My first day as an intern therapist, I sat across from my very client ever, an unhoused individual on the sex offender’s registry who had a diagnosis in his chart from a previous therapist that read “Anti-Social Personality Disorder; VERY manipulative behavior patterns, be vigilant”. My nervous baby therapist hands probably shook as I handed him the consent paperwork to sign. I wish I could say I made a big impact on this person, I probably didn’t. I was clumsy and all over the place in sessions, trying to use different theory models and approaches I was learning and failing miserably. Not much progress was made that I could write in his charts; I doubt he would even remember me.

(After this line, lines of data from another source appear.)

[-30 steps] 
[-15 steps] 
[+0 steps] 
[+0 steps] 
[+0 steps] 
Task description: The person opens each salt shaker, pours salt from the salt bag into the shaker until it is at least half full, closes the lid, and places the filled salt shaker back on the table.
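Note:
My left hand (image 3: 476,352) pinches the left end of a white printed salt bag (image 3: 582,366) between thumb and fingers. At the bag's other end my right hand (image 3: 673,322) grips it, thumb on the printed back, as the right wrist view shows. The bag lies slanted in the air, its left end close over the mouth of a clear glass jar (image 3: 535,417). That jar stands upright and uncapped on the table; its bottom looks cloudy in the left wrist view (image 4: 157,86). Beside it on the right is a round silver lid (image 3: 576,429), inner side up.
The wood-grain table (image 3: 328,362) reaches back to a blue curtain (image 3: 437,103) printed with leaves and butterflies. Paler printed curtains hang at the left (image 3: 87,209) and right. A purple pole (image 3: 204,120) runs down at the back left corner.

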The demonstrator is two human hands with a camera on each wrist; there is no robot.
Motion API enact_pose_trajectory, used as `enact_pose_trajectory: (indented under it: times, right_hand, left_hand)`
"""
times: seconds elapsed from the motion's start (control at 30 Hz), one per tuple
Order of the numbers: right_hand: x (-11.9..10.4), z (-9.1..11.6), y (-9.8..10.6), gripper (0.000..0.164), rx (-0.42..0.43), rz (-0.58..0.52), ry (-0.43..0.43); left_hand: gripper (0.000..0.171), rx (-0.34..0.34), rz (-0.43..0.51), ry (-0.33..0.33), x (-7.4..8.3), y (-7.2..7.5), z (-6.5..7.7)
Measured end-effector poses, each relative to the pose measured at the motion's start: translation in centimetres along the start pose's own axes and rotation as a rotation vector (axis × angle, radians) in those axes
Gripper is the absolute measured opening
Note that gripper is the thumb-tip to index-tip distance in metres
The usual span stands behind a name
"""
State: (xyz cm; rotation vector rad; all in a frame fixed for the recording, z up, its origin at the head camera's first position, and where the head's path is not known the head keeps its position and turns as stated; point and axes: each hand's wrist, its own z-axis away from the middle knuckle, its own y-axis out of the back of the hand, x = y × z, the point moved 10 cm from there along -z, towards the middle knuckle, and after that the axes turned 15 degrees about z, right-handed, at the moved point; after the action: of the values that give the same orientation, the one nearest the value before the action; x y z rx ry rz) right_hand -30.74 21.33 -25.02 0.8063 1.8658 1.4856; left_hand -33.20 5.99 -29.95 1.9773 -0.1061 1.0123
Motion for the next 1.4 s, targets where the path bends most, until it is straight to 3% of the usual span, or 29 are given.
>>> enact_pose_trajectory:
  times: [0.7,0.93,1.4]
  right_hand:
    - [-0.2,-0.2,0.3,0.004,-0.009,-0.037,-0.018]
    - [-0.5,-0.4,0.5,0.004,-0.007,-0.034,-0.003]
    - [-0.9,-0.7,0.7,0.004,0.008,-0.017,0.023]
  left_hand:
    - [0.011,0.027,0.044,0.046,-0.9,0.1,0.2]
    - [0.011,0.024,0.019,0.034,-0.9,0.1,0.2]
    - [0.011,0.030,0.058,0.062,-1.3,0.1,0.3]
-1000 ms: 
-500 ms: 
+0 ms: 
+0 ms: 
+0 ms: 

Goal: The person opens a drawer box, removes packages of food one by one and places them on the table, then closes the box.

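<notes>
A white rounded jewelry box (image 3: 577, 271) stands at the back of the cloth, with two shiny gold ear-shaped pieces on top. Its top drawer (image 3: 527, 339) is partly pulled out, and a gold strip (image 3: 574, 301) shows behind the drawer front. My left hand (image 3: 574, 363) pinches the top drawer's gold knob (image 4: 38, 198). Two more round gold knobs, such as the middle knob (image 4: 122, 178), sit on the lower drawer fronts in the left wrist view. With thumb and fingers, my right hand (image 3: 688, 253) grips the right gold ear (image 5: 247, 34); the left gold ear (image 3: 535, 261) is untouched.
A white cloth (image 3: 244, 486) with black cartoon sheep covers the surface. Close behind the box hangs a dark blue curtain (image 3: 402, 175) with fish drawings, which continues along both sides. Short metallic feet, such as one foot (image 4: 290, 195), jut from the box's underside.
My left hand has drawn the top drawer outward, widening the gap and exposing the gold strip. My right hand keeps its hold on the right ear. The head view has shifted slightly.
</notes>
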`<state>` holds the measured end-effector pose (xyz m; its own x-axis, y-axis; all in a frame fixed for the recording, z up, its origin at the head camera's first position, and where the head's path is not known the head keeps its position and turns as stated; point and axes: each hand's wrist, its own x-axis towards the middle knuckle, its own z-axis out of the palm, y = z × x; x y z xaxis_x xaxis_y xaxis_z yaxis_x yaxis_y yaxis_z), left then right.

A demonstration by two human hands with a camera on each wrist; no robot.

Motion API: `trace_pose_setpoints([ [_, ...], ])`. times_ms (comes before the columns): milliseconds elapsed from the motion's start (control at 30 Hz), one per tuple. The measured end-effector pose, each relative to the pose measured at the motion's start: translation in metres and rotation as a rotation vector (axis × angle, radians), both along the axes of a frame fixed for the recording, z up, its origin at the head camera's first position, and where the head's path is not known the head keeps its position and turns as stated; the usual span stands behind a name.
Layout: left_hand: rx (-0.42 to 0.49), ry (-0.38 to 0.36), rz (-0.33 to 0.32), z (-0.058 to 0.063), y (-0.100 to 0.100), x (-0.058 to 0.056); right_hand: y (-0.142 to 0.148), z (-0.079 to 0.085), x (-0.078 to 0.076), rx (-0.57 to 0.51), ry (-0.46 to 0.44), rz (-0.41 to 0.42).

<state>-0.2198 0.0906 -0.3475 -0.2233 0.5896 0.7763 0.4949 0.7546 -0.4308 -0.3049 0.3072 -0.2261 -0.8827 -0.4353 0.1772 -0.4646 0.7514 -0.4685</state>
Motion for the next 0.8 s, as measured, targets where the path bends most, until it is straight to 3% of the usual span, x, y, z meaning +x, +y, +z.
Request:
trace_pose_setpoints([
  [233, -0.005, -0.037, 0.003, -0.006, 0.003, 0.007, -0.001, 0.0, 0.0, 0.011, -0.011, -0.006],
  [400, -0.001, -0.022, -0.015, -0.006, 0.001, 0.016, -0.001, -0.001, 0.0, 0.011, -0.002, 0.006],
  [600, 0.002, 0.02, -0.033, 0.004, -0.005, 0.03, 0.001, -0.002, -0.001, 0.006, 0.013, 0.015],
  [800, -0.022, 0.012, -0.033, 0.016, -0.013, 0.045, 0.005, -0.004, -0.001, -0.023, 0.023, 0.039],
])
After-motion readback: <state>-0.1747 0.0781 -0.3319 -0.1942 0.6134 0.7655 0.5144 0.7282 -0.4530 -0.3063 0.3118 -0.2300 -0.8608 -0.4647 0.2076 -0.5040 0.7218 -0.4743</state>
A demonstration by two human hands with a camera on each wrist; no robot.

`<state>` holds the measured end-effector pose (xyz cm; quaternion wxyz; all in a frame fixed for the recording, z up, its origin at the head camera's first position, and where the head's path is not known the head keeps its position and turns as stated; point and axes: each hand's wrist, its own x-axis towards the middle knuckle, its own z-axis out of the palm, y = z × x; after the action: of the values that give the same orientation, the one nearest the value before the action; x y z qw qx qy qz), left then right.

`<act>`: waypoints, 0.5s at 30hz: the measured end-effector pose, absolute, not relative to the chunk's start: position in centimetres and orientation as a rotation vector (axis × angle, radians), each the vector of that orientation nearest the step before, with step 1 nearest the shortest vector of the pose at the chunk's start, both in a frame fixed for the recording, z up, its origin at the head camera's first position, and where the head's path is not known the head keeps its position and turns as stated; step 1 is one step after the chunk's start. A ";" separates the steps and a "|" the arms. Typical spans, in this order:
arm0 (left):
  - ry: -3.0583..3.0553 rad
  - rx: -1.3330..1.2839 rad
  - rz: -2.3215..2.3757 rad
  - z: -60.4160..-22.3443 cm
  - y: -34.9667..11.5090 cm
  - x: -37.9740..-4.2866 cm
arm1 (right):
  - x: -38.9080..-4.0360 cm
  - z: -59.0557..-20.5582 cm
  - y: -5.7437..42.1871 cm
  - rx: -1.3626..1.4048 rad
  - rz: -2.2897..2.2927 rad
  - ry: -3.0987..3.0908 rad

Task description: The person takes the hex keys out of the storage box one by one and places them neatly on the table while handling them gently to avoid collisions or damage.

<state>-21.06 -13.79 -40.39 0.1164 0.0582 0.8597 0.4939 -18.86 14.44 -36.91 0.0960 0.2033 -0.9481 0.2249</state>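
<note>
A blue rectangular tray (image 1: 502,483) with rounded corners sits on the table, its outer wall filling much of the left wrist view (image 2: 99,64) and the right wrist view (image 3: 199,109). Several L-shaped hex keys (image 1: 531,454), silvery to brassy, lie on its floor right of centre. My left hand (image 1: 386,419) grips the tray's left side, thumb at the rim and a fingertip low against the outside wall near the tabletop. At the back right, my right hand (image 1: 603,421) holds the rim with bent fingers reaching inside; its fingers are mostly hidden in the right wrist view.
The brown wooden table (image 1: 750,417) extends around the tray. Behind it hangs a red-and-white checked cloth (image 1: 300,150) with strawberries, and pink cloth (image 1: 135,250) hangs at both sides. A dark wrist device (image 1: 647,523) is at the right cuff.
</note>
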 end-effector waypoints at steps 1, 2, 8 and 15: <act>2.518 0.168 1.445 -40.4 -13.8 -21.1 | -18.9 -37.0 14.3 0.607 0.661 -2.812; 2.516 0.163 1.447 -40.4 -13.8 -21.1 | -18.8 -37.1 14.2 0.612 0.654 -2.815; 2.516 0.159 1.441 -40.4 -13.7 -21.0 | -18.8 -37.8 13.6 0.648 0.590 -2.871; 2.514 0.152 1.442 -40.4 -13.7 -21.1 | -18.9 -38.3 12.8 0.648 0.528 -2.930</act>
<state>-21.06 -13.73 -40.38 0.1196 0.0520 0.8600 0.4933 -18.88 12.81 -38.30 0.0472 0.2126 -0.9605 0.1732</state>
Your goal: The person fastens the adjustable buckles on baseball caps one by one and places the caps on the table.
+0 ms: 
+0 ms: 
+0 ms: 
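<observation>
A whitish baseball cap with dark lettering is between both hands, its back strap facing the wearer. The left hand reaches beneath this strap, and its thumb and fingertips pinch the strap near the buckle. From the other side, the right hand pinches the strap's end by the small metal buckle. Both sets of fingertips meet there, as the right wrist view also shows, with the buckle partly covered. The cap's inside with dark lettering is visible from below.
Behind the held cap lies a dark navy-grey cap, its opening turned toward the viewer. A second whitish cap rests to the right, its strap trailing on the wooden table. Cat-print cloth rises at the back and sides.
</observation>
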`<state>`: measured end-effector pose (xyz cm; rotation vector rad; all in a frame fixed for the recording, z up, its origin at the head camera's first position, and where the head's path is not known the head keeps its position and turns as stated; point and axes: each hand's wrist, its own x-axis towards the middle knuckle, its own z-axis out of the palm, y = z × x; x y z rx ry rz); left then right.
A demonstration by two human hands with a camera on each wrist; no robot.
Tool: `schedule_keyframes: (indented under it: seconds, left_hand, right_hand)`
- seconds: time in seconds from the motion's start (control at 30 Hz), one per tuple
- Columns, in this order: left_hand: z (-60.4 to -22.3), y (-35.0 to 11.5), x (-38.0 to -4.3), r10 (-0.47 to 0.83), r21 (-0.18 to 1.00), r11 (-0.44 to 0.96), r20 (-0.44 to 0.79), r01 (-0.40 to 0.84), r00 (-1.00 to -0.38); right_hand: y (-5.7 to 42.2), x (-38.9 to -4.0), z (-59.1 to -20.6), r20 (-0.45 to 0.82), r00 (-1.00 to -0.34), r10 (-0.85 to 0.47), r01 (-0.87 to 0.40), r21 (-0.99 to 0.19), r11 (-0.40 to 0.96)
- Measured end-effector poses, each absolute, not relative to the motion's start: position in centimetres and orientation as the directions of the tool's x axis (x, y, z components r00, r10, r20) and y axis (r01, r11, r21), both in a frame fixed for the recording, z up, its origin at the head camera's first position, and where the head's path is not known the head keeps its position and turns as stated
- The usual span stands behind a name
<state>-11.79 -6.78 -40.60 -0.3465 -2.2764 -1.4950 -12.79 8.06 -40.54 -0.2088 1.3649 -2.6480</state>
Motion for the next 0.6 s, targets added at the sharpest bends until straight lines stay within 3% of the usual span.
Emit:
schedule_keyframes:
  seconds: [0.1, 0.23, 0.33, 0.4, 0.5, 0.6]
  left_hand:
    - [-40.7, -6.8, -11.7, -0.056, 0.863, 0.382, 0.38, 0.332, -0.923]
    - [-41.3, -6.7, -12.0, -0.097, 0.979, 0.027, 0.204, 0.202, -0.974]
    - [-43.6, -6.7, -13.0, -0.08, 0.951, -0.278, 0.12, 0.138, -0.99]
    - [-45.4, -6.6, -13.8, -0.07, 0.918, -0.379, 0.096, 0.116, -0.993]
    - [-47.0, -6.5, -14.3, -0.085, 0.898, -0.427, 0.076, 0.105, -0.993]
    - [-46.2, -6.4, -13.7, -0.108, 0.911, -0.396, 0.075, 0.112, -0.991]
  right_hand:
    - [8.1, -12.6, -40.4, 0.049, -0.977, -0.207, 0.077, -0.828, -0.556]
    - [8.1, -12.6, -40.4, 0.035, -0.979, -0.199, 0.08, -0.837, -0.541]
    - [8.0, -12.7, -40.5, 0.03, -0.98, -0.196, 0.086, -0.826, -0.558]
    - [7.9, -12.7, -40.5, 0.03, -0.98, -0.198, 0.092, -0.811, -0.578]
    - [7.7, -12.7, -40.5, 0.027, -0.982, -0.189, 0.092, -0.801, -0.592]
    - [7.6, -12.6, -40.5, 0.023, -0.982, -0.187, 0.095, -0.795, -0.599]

I bring up this long-winded story (thanks for reading if you still are!) because this time period in my life, this client, that stuffy old office was the beginning of me realizing how terrifyingly the system is, how it fails generations of people from birth until death, and how the criminal justice system in particular plays a huge role in most people’s lives. I am admittedly ashamed it took so long, but this is the beginning of that foundation of knowledge crumbling. I was seeing first hand, in the lives of clients I cared deeply about, how the justice system chains people (primarily of color) into a form of modern day slavery.
The whole world is rightfully talking about reproductive rights currently, and also, I believe it is important to include conversations about the systems which affect those rights; everything is frightfully connected when you take a step back and look.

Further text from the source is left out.